Hi everyone
I am doing single cell genomics. However, I am a newbies on bioinformatics.
My sample is single picoeukaryotes from the ocean. I did MDA followed by NGS using Hiseq 2500 PE 150 bp with Nextera libraries preparation.
Here, my questions are
- In order to get better assemblies, which trimming tool do you recommend for trim sequences?
- For single eukaryotes do novo assembly, I did not find suitable assemblers. Could you recommend some for me? P.S. I tried several assemblers, like, IDBA_UD, SPADes, however, I can't get long contigs, N50 only around 1500bp.
- Could you recommend some experts or research center who are professional on de novo assembley?
- BTW, the genome size of my sample is around 20 Mbp to 40 Mbp according to reference paper.
All my PhD project is stuck here, I wish you could help me out.
Thank you very much!
Cheers
Hi
Thank you so much!
Do related organisms seem to have a very high repeat content, or do your reads have extreme GC content?
According to Fastqc results, the GC content is around 30%.
What are your coverage, insert-size, and quality distributions like?
When I sequenced, I chose 100xcoverage. and the insert size is arount 379 bp to 1 kp (exclusive adapters). The following is the fastqc report summary.
I am not sure how to post FASTQC report here. could you teach me or could I send you an email?
Thanks
The best way is to host it somewhere (such as on Google drive) and post the link. Google drive allows you to make links public.
100x coverage is not very much for single-cell because the coverage is highly biased. We usually target at least 2000x; and doing multiple single cells of the same organism, if possible, can get you a much more complete assembly. Also, Illumina does not sequence efficiently with inserts over 800bp, to my knowledge. With 151bp reads, you should trim the last 1bp from all reads, regardless of quality score, as it is inaccurate. And 27% GC... that's pretty extreme. It makes everything more difficult. So, at least, compare your N50 to the N50 of other single-cell assemblies of ~27% GC organisms, which will make it look better :)
For same samples the GC content is around 50%
Hopefully this time you could see the fastqc report.
Thanks
https://drive.google.com/file/d/0B-TDr-LXO3YuRXdlSjdnMjBxaEE/view?usp=sharing
https://drive.google.com/file/d/0B-TDr-LXO3YuX2IzakViZlY1ejA/view?usp=sharing
Both read GC histograms have multiple prominent peaks, so it's possible there is contamination... though it's also possible those are organelles or other non-contaminant sequence.
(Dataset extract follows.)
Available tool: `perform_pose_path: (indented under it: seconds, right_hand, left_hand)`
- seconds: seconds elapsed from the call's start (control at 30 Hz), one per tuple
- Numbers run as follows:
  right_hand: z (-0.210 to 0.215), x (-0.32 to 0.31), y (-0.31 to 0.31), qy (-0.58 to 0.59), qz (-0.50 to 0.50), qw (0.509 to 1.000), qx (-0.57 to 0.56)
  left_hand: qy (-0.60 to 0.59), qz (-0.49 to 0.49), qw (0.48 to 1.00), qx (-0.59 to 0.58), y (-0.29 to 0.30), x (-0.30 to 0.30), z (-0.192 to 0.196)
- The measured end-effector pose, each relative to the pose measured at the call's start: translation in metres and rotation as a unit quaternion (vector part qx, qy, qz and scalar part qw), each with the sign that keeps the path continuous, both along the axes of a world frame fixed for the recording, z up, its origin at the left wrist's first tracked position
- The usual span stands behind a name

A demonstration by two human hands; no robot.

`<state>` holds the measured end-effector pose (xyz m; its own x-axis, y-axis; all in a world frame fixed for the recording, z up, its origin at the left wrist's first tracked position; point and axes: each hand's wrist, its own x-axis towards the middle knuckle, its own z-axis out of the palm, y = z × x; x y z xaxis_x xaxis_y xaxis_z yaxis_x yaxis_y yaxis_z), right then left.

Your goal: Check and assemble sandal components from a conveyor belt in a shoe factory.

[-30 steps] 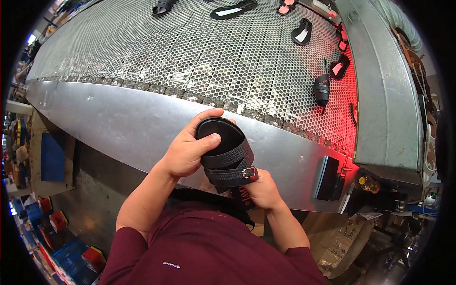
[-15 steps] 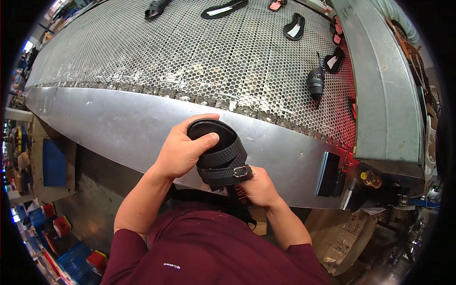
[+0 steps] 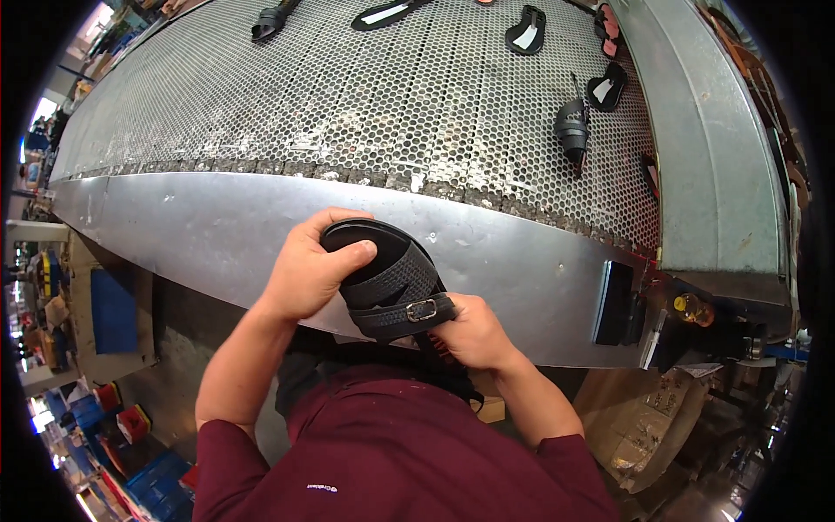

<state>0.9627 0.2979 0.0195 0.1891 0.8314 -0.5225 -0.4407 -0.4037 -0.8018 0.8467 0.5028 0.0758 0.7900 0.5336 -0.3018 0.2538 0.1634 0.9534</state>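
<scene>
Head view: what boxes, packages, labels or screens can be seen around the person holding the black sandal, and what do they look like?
Brown cardboard box: lower right on the floor, open, crumpled.
Blue crates: lower left, rectangular.
Red boxes: lower left, small, squarish.
Black box: fixed to the metal table front at right, rectangular.
White logo: small mark on the maroon shirt.
No screens show.

Both hands gripped a black sandal (image 3: 387,278) over the desk (image 3: 261,226): left hand (image 3: 309,270) on its toe, right hand (image 3: 470,331) by the buckle (image 3: 421,310).
</scene>
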Motion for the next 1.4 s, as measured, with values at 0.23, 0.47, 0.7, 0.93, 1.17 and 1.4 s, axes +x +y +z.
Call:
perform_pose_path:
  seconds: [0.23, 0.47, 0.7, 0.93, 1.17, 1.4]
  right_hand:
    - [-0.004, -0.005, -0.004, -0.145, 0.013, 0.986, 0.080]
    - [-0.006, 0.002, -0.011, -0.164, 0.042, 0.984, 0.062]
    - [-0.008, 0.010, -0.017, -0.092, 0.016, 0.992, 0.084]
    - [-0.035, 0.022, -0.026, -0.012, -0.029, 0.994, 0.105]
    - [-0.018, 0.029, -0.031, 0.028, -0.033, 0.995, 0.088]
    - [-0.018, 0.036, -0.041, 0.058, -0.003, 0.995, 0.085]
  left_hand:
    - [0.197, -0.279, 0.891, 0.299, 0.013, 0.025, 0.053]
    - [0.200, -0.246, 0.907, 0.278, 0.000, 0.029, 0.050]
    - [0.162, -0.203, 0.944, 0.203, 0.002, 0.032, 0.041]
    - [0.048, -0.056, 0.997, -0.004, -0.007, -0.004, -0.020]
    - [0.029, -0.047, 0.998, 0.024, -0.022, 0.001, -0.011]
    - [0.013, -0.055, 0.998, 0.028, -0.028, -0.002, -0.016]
If it was contamination, that may drop your coverage of the primary low enough to cause major problems in assembly. I suggest you sort your assembled contigs by GC content and BLAST them against some large databases (nt, refseq, etc) to see what they hit.
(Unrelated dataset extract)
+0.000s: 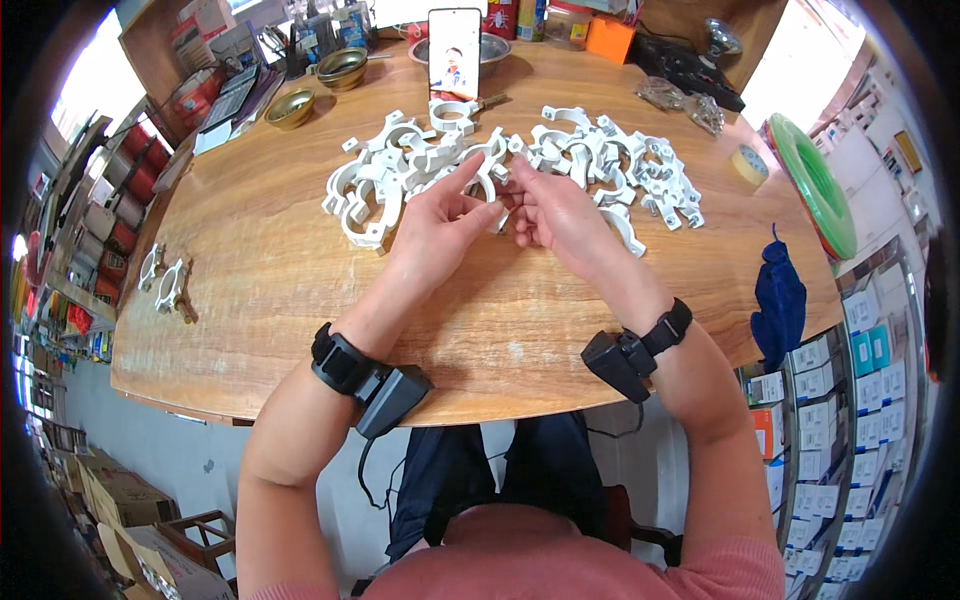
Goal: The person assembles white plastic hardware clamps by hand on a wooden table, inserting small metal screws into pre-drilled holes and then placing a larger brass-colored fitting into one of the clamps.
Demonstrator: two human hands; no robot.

It's hard for me to interpret the kmer enrichment graphs; I've never understood what the Y-axis means in those plots. But, it looks possible that you have adapter contamination due to short insert sizes, although that didn't show up in the base frequency histogram. Regardless, I suggest mapping against an assembly to get an estimate of the actual insert size distribution. You can also generate that by running BBMerge like this:
...which will only take a few seconds and tell you what you need to know, which is if you have a lot of inserts shorter than read length.